Monday, February 21, 2011

CROOKS NOT TOO DETERRED BY POLICE SURVEILLANCE CAMERAS

Looks like police surveillance cameras in Chicago and other cities have been a waste of money.

DO CAMERAS STOP CRIME?
What has been learned in Chicago

By Steve Chapman

Chicago Tribune
February 20, 2011

If you want to be on TV, don't go to Los Angeles or New York. Come to Chicago, where your wish is certain to be fulfilled. In fact, you couldn't avoid it if you wanted to, thanks to the nation's most extensive network of police surveillance cameras. Anytime you walk out your door, you may find an audience.

This is one of Mayor Richard M. Daley's proudest achievements, but the estimated 10,000 devices now in operation are not enough for him. He once expressed his intention to keep adding cameras until there is one "on every street corner in Chicago."

His obvious error is to assume that if some cameras are good, more are better. Daley's policy also rests on a plausible but unproven assumption: that cameras reduce crime by deterring criminals and helping nab those who aren't deterred.

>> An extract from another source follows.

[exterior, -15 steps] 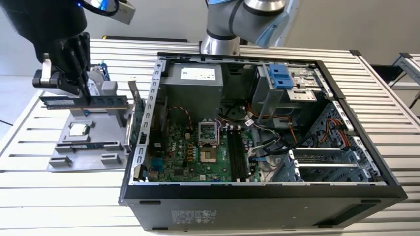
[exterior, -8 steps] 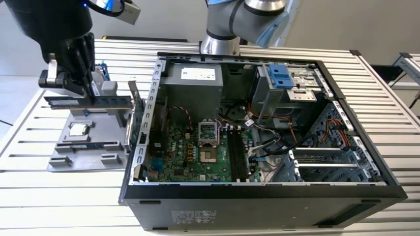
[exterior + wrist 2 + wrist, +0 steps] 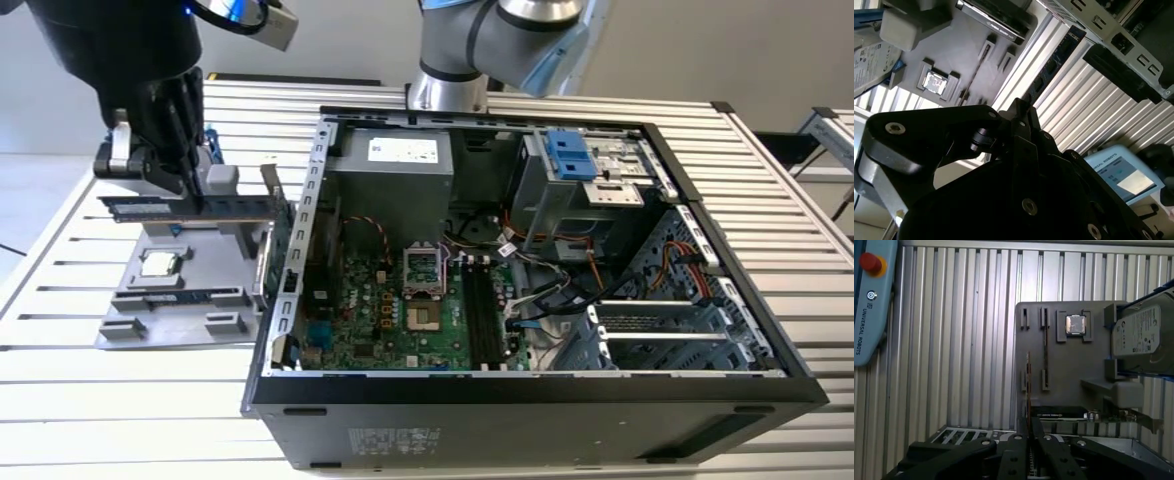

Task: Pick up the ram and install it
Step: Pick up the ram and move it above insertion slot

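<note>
My black gripper (image 3: 187, 195) is shut on the ram (image 3: 138, 208), a thin green-blue stick held level just above the grey parts tray (image 3: 134, 330) at the exterior view's left. In the first wrist view the ram (image 3: 1028, 385) shows edge-on, sticking out from between the gripper (image 3: 1028, 434) fingers over the tray (image 3: 1064, 375). The second wrist view shows its dark chips (image 3: 1054, 65) beyond the gripper (image 3: 1021, 107). The open computer case (image 3: 534, 385) lies to the exterior view's right, with the motherboard's long memory slots (image 3: 483, 310) bare.
Still on the tray are another memory stick (image 3: 1045, 347), a processor (image 3: 1075, 324), a hard drive (image 3: 1136, 335) and an upright expansion card (image 3: 1094, 416). A teach pendant (image 3: 869, 300) lies on the slatted table. The case's metal wall (image 3: 304, 210) rises beside the tray.
</note>
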Controlling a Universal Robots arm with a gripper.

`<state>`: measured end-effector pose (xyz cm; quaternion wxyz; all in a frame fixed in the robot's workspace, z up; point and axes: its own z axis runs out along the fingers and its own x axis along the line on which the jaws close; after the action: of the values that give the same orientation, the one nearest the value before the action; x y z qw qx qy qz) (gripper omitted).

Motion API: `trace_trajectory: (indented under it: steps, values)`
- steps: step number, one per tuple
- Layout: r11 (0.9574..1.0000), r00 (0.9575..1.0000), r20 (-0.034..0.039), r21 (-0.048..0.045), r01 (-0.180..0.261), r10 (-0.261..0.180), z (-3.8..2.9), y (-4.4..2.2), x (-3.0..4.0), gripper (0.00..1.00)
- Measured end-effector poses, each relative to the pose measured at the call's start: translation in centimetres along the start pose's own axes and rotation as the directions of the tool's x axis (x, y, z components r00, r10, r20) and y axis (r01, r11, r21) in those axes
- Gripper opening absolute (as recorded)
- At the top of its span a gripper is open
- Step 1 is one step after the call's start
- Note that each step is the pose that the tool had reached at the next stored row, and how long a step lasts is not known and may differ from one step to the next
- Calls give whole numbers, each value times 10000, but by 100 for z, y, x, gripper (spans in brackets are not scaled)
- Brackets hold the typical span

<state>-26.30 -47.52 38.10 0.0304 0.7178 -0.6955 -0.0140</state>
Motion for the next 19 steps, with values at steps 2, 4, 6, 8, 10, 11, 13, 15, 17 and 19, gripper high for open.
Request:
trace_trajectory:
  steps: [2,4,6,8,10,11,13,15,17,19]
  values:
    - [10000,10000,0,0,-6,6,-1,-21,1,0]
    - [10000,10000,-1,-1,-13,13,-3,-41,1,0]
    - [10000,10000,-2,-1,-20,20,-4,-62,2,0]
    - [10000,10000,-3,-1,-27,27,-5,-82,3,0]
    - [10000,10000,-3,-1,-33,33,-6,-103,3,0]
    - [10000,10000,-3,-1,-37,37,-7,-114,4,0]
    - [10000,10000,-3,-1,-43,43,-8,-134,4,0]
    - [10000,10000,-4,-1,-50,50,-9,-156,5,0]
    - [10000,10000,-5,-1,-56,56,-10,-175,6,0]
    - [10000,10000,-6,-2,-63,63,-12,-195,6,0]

If you are going to spend millions buying, installing and monitoring this technology, you had better be able to show it yields some positive results in practice. Given the experience in this country and abroad, skepticism is in order.

The government of Britain, where cameras are ubiquitous, concluded they have had "no overall effect" on crime. Researchers at the University of Southern California looked at two neighborhoods in Los Angeles and found no visible benefit from this sort of surveillance.

Even in the studies that show cameras help, the question arises: compared to what? Any funds spent on this gadgetry cannot be spent on beat cops, probation officers, laboratory gear or jail cells. The challenge for enthusiasts is to show the technology outperforms other options.

On those issues, the jury is still out. But the latest discoveries, from Chicago, are bound to encourage the spread of surveillance video in law enforcement.

Nancy La Vigne, director of the Justice Policy Center at the Urban Institute in Washington, has directed a study of the impact of cameras in Chicago, Baltimore and Washington, D.C. Her preliminary findings, due to be finalized and published this year, are that they can indeed curb crime — and at a bargain price.

Her team of researchers looked at two high-crime neighborhoods on Chicago's West Side, Humboldt Park and West Garfield Park. In Humboldt Park, she told me, they found "a significant decrease in total monthly crime numbers," including property crime and violent crime. They found no evidence that the cameras merely pushed crime into other areas. In West Garfield Park, on the other hand, they saw "no impact," possibly because there were fewer cameras.